Christa Lawler column: Looking beyond rhubarb crisps and pies
At last weekend's CHUM Rhubarb Fest at First Lutheran Church, you could get, of course, the classics and a few more obscure treats: rhubarb pie and rhubarb crisps. Rhubarb jam, rhubarb lemonade, rhubarb scones and upside-down cake. The rhubarb sno-cones seemed popular.
The burritos had rhubarb salsa; the rhubarb brats had pieces of the perennial mixed in with the meat — and optional rhubarb relish that was a must-add.
The Whole Foods Co-op's strawbarby smoothies were intriguing on multiple levels: a strawberry-rhubarb smoothie mixed in a blender that was pedal-powered.
This is all just to say that the rhubarb patch in the backyard is giving me the fantods. Through no effort of my own, year after year, we get a healthy crop of free food. It requires nothing more than slipping into a pair of flip-flops and traveling, like, 40 paces and tugging a stalk from the ground.
It barely makes a dent. The rest of the leaves absorb the blank space. A little rhubarb goes a long way. This plant is like a to-do list that is impossible to complete.
I'm so from-the-land curious. It started with Nyanyika Banda, who — in her pre-Martha's Daughter restaurant days — had a pop-up trailer at the Farmer's Market. A favorite: egg sandwich with ramp pesto, harvested from actual dirt by her friends. (By the way, this is still on the menu at her brick-and-mortar shop on East Superior St., she said.)
Then there was Sean Sherman and Beth Dooley's "The Sioux Chef's Indigenous Kitchen," which served as a call to imagine all the things I could bake, boil and gnaw raw.
("Don't mind me, neighbor, just using your tree to make cedar-braised beans.")
What if we could eat all of the rhubarb.
For the past few years, I've made a point of going off-the-beaten-'barb-path, with varying degrees of success.
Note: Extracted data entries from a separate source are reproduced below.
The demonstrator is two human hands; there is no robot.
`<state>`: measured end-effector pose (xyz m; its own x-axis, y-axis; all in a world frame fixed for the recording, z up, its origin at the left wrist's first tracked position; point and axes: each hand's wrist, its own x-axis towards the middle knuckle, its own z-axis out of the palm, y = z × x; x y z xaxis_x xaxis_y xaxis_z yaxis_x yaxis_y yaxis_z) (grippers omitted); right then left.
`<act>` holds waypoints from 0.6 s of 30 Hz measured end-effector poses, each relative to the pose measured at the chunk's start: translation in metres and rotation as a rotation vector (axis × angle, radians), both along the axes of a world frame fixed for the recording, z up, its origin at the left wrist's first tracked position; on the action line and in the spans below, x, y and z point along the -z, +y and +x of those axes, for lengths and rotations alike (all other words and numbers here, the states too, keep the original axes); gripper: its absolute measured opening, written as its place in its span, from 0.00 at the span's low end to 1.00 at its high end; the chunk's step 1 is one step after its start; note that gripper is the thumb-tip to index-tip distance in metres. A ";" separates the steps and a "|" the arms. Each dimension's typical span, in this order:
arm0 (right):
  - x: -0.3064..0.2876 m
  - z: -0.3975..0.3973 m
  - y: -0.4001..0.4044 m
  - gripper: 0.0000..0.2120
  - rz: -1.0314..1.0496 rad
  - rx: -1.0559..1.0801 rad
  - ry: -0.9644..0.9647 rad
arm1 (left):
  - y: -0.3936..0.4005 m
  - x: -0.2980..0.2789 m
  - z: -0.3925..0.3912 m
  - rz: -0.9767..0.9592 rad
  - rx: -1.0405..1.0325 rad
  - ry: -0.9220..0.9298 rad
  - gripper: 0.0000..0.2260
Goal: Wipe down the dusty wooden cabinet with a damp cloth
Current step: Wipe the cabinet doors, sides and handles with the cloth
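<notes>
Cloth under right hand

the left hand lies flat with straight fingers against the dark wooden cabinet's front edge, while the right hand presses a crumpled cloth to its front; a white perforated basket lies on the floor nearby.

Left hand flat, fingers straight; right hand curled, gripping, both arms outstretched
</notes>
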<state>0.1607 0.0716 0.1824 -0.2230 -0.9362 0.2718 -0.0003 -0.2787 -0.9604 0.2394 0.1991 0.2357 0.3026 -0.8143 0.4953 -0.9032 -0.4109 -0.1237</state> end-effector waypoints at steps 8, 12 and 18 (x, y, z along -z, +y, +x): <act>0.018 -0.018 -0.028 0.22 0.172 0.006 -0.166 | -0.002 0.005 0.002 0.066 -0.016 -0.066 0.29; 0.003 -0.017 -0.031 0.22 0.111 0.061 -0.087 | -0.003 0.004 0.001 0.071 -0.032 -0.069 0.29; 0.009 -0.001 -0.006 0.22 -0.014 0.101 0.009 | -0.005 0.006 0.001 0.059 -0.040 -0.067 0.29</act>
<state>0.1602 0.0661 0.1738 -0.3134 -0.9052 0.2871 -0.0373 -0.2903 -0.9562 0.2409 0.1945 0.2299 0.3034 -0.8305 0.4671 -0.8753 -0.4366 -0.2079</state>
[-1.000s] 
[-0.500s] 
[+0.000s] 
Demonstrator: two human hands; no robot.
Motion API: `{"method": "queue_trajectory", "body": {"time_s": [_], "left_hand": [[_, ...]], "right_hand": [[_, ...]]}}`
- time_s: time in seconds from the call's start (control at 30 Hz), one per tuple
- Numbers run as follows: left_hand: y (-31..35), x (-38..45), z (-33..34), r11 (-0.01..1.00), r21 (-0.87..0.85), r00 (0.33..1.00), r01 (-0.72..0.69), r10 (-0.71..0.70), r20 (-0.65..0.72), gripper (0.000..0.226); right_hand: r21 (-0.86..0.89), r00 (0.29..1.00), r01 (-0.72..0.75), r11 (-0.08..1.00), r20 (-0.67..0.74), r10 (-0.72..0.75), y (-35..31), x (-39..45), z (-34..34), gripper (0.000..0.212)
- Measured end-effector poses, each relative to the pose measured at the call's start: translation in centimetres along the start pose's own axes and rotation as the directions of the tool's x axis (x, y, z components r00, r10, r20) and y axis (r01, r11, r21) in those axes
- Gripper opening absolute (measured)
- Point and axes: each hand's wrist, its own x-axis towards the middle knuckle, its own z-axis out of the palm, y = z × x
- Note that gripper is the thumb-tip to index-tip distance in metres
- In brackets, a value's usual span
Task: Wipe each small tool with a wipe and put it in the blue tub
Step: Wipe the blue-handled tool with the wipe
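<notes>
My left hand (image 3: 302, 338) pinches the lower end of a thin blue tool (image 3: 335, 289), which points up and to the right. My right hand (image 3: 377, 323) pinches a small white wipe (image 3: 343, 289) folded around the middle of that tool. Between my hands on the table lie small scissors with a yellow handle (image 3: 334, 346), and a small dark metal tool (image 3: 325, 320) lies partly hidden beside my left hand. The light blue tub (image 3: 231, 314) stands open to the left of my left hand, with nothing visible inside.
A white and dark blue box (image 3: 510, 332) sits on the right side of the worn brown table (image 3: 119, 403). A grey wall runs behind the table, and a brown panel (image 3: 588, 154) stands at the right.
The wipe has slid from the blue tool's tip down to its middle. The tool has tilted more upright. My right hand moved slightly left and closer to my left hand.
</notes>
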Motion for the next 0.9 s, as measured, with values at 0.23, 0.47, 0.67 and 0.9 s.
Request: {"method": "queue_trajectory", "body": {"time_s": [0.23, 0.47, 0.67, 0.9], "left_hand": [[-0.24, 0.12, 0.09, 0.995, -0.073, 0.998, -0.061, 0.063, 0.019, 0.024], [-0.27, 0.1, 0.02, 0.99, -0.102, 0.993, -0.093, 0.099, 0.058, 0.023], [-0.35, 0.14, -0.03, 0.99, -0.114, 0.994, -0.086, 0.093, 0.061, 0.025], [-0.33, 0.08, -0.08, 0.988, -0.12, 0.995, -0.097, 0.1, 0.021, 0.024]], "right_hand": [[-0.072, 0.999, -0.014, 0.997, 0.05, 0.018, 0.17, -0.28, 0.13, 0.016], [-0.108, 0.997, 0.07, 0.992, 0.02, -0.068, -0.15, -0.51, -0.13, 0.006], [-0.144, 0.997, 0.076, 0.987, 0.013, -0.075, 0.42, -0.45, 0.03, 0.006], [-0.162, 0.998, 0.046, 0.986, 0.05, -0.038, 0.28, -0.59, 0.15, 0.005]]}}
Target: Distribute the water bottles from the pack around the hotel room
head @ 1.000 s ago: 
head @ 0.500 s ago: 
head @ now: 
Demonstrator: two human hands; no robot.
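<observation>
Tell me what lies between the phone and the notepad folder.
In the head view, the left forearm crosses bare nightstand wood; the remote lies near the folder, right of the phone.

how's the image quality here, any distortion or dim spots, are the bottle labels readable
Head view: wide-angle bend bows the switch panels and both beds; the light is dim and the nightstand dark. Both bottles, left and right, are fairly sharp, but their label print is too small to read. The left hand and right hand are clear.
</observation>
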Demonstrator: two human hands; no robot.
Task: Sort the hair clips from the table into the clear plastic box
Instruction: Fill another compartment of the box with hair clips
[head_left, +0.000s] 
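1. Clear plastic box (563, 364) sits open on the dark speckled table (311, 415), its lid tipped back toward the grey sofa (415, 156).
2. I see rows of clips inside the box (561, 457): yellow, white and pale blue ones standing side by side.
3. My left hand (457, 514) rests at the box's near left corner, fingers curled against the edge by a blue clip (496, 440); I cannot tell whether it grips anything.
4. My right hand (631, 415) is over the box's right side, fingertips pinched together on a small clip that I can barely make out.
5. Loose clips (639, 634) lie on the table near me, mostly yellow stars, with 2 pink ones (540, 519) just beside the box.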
Rhubarb is tricky. Its taste is such, a pucker that things can go really, really wrong — if not taste-wise, aesthetically. I'm not even sure how Crayola would describe by raw vegan gluten free strawberry-rhubarb tart. My rhubarb vinaigrette found its way to the back of the refrigerator and only resurfaced months? years? later during a mega-clean.
A friend from work said her rhubarb chutney, made to accompany pork, was an "icky-brownish green ... it was revolting" and another friend, a professional chef, used the same descriptor for her canned rhubarb compote.
"I thought it would work for pork," she, too, misgaged. "When, in fact, it would only work as sink deodorizer. Lesson learned."
The best recipe I've made is a lemon shortcake-style cookie with rhubarb chunks. I've also juiced it, the satisfaction of just decimating a bunch of chunks in one sitting. I've also turned it into smoothies. Crisps, of course. Probably a pie or two. Rhubarb shrub.
We boiled it down into not-so simple rhubarb syrup. Every year I make a nostalgia trip to the good old stalk-dipped-in-sugar, a rite of summer snacking from when I was a kid.
Our next-door neighbor snagged a handful of stalks to make his famous sauce, which he uses like cranberries alongside his turkey.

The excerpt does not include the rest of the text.